- _The problem_
Could you please output all of the data exactly, without the images?

==== Raw data ====

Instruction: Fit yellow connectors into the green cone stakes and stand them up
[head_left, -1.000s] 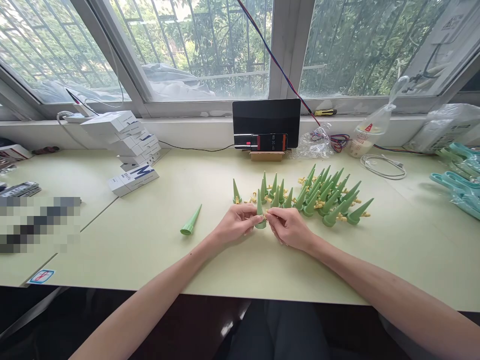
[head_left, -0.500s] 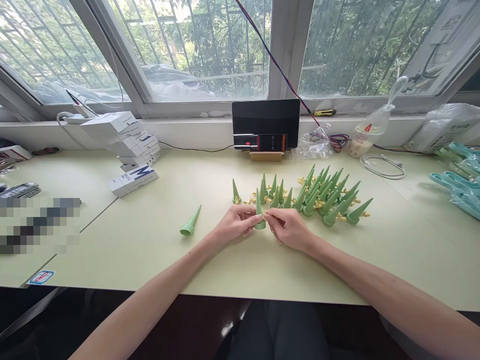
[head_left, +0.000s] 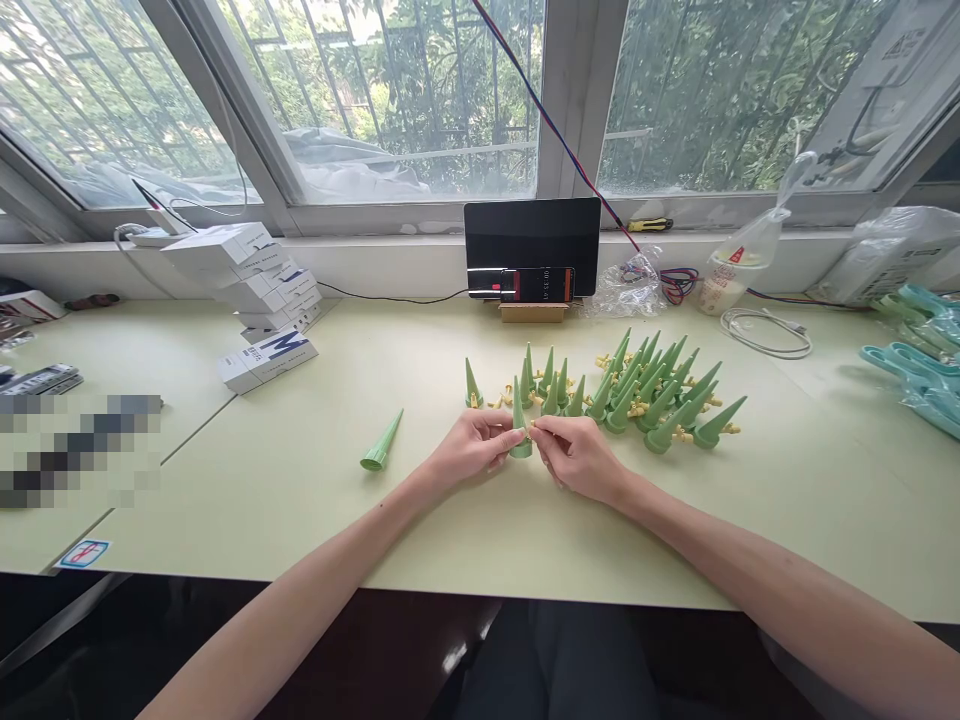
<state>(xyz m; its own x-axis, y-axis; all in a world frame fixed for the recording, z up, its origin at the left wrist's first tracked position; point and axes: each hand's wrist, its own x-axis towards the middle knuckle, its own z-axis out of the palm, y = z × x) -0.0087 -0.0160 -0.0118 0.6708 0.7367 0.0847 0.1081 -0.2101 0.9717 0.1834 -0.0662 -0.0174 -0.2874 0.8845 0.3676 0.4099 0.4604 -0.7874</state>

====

- _Response for this exercise_
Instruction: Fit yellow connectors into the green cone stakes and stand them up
[head_left, -1.000s] 
[head_left, -0.500s] 
[head_left, +0.000s] 
<state>(xyz m; its own x-axis, y-axis; all in a world frame fixed for the recording, z up, its origin at the left wrist's first tracked position; point and axes: each hand's wrist, its own x-axis towards the middle knuckle, its own z-axis out of the palm, y = z × x) -0.0087 -0.0160 -0.0118 0.6708 0.7367 0.0847 0.1081 -0.2101 0.9717 0.1834 -0.0662 -0.0174 -0.2874 0.8845 0.3676 0.4099 0.4604 -0.7874</state>

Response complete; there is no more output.